→ Data to process
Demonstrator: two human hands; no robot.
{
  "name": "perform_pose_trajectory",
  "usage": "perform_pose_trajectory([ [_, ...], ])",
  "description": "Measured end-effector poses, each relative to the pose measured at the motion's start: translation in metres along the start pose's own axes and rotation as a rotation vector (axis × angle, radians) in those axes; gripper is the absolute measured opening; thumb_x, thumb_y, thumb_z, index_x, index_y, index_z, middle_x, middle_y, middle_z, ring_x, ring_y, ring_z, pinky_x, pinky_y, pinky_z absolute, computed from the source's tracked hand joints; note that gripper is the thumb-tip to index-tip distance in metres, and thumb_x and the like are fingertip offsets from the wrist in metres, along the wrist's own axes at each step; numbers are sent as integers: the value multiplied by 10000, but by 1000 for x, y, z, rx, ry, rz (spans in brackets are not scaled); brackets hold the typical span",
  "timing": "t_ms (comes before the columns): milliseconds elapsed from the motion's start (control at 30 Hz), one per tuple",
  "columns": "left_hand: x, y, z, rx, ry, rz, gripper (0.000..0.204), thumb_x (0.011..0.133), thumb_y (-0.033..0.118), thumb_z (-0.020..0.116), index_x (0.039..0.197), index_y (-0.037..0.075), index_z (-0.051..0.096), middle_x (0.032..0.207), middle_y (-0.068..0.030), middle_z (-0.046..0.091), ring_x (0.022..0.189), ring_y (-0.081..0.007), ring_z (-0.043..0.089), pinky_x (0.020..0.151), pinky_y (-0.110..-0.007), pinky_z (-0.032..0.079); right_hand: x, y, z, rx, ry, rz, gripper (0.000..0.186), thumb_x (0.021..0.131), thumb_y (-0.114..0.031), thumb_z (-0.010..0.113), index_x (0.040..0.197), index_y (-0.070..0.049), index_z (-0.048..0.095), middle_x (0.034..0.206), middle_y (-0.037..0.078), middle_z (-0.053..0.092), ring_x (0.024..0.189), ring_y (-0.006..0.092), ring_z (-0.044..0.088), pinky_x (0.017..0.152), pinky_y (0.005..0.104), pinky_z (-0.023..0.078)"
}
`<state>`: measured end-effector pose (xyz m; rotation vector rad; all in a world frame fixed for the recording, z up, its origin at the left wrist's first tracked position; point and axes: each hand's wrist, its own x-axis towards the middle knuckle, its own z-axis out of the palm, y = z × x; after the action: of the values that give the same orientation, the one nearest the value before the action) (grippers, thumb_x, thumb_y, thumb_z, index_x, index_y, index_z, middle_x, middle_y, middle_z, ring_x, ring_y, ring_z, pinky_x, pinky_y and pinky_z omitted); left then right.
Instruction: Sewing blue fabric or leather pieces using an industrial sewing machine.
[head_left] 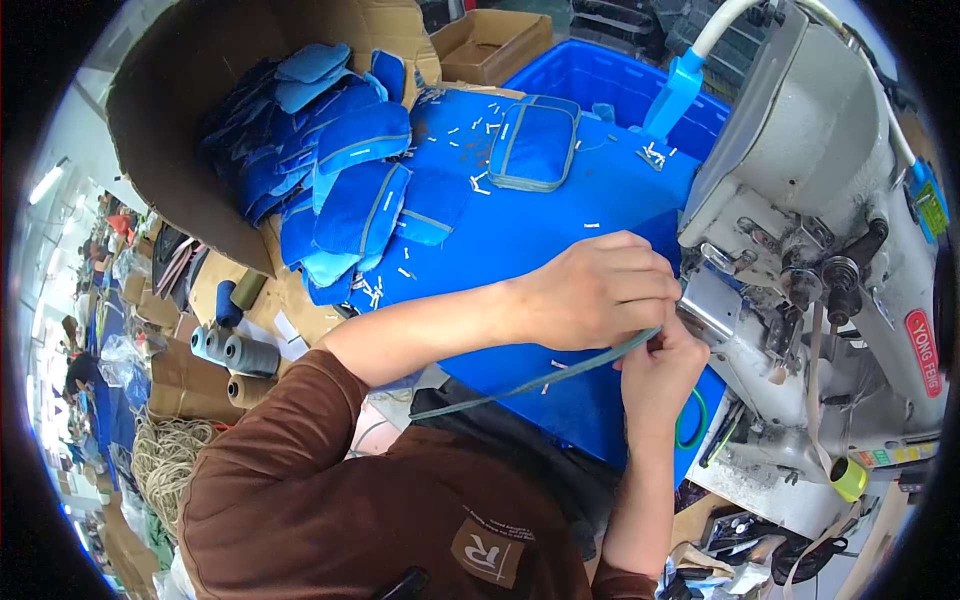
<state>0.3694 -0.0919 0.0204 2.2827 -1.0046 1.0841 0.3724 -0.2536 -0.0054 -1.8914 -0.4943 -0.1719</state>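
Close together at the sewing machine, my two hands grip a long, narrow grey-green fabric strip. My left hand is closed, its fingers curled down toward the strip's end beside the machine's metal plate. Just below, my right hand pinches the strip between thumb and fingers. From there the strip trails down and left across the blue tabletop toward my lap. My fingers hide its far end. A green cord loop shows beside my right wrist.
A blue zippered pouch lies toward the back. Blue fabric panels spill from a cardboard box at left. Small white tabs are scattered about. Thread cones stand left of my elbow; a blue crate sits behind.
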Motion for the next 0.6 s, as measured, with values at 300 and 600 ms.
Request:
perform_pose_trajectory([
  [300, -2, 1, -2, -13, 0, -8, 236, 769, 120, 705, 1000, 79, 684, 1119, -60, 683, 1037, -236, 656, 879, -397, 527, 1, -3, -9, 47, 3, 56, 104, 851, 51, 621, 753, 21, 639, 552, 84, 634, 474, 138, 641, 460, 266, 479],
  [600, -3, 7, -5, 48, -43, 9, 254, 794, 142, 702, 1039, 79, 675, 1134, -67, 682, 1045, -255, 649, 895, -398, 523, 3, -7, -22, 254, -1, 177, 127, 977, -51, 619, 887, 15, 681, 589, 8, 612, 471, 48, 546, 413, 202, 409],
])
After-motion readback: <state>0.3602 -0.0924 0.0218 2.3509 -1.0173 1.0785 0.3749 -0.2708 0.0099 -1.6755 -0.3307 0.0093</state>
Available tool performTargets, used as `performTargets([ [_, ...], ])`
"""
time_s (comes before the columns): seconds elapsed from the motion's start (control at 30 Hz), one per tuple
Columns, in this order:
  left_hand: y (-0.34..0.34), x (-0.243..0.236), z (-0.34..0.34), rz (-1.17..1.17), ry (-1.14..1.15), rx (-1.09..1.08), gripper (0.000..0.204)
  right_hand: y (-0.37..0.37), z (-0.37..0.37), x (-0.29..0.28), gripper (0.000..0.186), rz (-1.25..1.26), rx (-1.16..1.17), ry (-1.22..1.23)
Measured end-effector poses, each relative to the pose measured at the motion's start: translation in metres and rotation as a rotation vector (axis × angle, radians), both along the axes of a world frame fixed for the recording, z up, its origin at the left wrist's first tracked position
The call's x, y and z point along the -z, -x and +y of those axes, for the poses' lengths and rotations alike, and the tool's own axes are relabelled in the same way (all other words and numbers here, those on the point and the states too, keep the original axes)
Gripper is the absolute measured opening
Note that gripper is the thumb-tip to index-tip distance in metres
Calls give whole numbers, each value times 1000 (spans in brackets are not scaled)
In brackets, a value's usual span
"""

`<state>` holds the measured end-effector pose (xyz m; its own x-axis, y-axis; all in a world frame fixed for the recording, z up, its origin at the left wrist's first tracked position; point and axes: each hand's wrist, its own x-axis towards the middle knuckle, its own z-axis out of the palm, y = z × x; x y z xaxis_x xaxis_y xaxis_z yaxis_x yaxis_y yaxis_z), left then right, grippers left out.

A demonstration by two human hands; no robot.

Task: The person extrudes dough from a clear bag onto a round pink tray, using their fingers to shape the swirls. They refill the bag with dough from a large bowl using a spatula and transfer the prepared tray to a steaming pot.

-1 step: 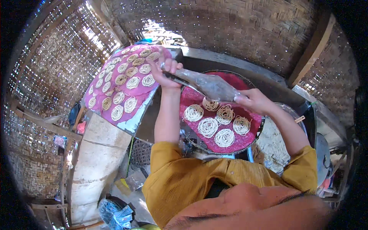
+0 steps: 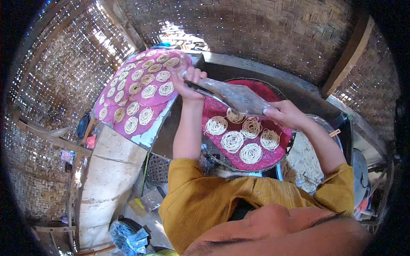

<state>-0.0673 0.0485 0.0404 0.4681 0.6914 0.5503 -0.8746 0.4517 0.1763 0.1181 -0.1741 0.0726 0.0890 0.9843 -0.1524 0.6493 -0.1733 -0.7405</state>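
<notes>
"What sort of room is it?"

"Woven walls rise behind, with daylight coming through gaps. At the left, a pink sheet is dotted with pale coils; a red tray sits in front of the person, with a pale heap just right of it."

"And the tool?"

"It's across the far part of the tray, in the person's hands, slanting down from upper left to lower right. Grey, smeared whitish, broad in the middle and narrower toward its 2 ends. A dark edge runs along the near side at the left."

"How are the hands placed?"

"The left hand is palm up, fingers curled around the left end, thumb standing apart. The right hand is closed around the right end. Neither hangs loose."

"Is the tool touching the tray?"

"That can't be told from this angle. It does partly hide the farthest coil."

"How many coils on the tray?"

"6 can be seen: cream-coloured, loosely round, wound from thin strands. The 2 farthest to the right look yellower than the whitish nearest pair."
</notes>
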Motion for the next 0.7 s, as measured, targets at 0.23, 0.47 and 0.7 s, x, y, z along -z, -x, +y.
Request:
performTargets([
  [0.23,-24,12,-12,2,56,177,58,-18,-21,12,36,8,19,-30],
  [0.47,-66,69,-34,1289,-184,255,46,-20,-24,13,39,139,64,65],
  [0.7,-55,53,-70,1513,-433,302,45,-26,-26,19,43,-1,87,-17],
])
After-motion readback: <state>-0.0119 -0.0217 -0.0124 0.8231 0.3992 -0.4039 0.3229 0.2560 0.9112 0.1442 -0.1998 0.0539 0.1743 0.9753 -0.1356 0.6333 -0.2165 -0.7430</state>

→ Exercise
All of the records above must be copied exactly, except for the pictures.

→ Result of the task
Demonstrator: two human hands; no robot.
{
  "name": "perform_pose_trajectory",
  "usage": "perform_pose_trajectory([ [_, ...], ])",
  "description": "Measured end-effector poses, each relative to the pose measured at the motion's start: translation in metres along the start pose's own axes and rotation as a rotation vector (axis × angle, radians) in those axes; gripper is the absolute measured opening; thumb_x, thumb_y, thumb_z, index_x, index_y, index_z, middle_x, middle_y, middle_z, ring_x, ring_y, ring_z, pinky_x, pinky_y, pinky_z absolute, computed from the source's tracked hand joints; note that gripper is the thumb-tip to index-tip distance in metres, and thumb_x and the like are fingertip offsets from the wrist in metres, along the wrist's own axes at each step; numbers are sent as integers: the value multiplied by 10000, but by 1000 for x, y, z, rx, ry, rz (spans in brackets are not scaled); brackets hold the typical span",
  "timing": "t_ms (comes before the columns): milliseconds elapsed from the motion's start (control at 30 Hz), one per tuple",
  "columns": "left_hand: x, y, z, rx, ry, rz, gripper (0.000..0.204), thumb_x (0.011..0.133), thumb_y (-0.033..0.118), thumb_z (-0.020..0.116), index_x (0.039..0.197), index_y (-0.037..0.075), index_z (-0.051..0.096), middle_x (0.032..0.207), middle_y (-0.068..0.030), middle_z (-0.046..0.091), ring_x (0.022..0.189), ring_y (-0.081..0.007), ring_z (-0.043..0.089), pinky_x (0.020..0.151), pinky_y (-0.110..-0.007), pinky_z (-0.032..0.079); right_hand: x, y, z, rx, ry, rz, gripper (0.000..0.186), thumb_x (0.021..0.131), thumb_y (-0.114..0.031), thumb_z (-0.010..0.113), index_x (0.040..0.197), index_y (-0.070..0.049), index_z (-0.048..0.095), middle_x (0.034..0.206), middle_y (-0.037..0.078), middle_z (-0.053..0.092), ring_x (0.024..0.189), ring_y (-0.006..0.092), ring_z (-0.044..0.088), pinky_x (0.017..0.152), pinky_y (0.005..0.104), pinky_z (-0.023..0.078)"
}
`<state>`: measured end-effector pose (xyz m; rotation vector rad; all in a world frame fixed for the recording, z up, its origin at the left wrist's first tracked position; point and axes: each hand's wrist, its own x-axis towards the middle knuckle, its own z-axis out of the palm, y = z × x; after the action: of the values that give the same orientation, the one nearest the value before the action) (grippers, thumb_x, thumb_y, thumb_z, index_x, index_y, index_z, middle_x, middle_y, middle_z, ring_x, ring_y, ring_z, pinky_x, pinky_y and pinky_z omitted); left then right.
Instruction: Sewing blue fabric or leather pieces using an industrial sewing machine.
[head_left] 
<state>0.3694 -0.0919 0.0204 2.2827 -1.0046 1.0841 0.3724 -0.2536 -0.0054 -1.8914 -0.4943 -0.1719</state>
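Close together at the sewing machine, my two hands grip a long, narrow grey-green fabric strip. My left hand is closed, its fingers curled down toward the strip's end beside the machine's metal plate. Just below, my right hand pinches the strip between thumb and fingers. From there the strip trails down and left across the blue tabletop toward my lap. My fingers hide its far end. A green cord loop shows beside my right wrist.
A blue zippered pouch lies toward the back. Blue fabric panels spill from a cardboard box at left. Small white tabs are scattered about. Thread cones stand left of my elbow; a blue crate sits behind.
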Motion for the next 0.6 s, as measured, with values at 300 and 600 ms.
Request:
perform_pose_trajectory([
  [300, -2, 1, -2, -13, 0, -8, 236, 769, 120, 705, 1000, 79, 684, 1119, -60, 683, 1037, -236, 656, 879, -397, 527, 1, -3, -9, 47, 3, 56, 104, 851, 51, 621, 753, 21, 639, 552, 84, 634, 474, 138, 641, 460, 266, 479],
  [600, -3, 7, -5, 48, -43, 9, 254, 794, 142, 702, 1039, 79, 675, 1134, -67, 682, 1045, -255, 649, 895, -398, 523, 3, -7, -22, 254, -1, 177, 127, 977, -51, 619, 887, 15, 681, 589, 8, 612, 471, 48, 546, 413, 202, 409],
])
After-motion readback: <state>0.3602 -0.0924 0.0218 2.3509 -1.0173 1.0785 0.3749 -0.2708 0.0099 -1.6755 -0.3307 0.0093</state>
Available tool performTargets, used as `performTargets([ [_, ...], ])`
"""
time_s (comes before the columns): seconds elapsed from the motion's start (control at 30 Hz), one per tuple
Columns, in this order:
  left_hand: y (-0.34..0.34), x (-0.243..0.236), z (-0.34..0.34), rz (-1.17..1.17), ry (-1.14..1.15), rx (-1.09..1.08), gripper (0.000..0.204)
  right_hand: y (-0.37..0.37), z (-0.37..0.37), x (-0.29..0.28), gripper (0.000..0.186), rz (-1.25..1.26), rx (-1.16..1.17), ry (-1.22..1.23)
Measured end-effector poses, each relative to the pose measured at the motion's start: translation in metres and rotation as a rotation vector (axis × angle, radians), both along the axes of a world frame fixed for the recording, z up, its origin at the left wrist's first tracked position
The call's x, y and z point along the -z, -x and +y of those axes, for the poses' lengths and rotations alike, and the tool's own axes are relabelled in the same way (all other words and numbers here, those on the point and the states too, keep the original axes)
Gripper is the absolute measured opening
Note that gripper is the thumb-tip to index-tip distance in metres
Calls give whole numbers, each value times 1000 (spans in brackets are not scaled)
In brackets, a value's usual span
"""

`<state>` holds the measured end-effector pose (xyz m; its own x-axis, y-axis; all in a world frame fixed for the recording, z up, its origin at the left wrist's first tracked position; point and axes: each hand's wrist, its own x-axis towards the middle knuckle, its own z-axis out of the palm, y = z × x; x y z xaxis_x xaxis_y xaxis_z yaxis_x yaxis_y yaxis_z), left then right, grippers left out.

A demonstration by two human hands; no robot.

Task: The person extrudes dough from a clear bag onto a round pink tray, using their fingers to shape the swirls. They refill the bag with dough from a large bowl using a spatula and transfer the prepared tray to a steaming pot.

-1 step: 
+0 steps: 

<state>-0.0673 0.0485 0.0404 0.4681 0.6914 0.5503 -0.8746 0.4517 0.1763 0.1181 -0.1741 0.0726 0.0890 0.9843 -0.1524 0.6493 -0.1733 -0.7405</state>
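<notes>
"What sort of room is it?"

"Woven walls rise behind, with daylight coming through gaps. At the left, a pink sheet is dotted with pale coils; a red tray sits in front of the person, with a pale heap just right of it."

"And the tool?"

"It's across the far part of the tray, in the person's hands, slanting down from upper left to lower right. Grey, smeared whitish, broad in the middle and narrower toward its 2 ends. A dark edge runs along the near side at the left."

"How are the hands placed?"

"The left hand is palm up, fingers curled around the left end, thumb standing apart. The right hand is closed around the right end. Neither hangs loose."

"Is the tool touching the tray?"

"That can't be told from this angle. It does partly hide the farthest coil."

"How many coils on the tray?"

"6 can be seen: cream-coloured, loosely round, wound from thin strands. The 2 farthest to the right look yellower than the whitish nearest pair."
</notes>
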Motion for the next 0.7 s, as measured, targets at 0.23, 0.47 and 0.7 s, x, y, z along -z, -x, +y.
Request:
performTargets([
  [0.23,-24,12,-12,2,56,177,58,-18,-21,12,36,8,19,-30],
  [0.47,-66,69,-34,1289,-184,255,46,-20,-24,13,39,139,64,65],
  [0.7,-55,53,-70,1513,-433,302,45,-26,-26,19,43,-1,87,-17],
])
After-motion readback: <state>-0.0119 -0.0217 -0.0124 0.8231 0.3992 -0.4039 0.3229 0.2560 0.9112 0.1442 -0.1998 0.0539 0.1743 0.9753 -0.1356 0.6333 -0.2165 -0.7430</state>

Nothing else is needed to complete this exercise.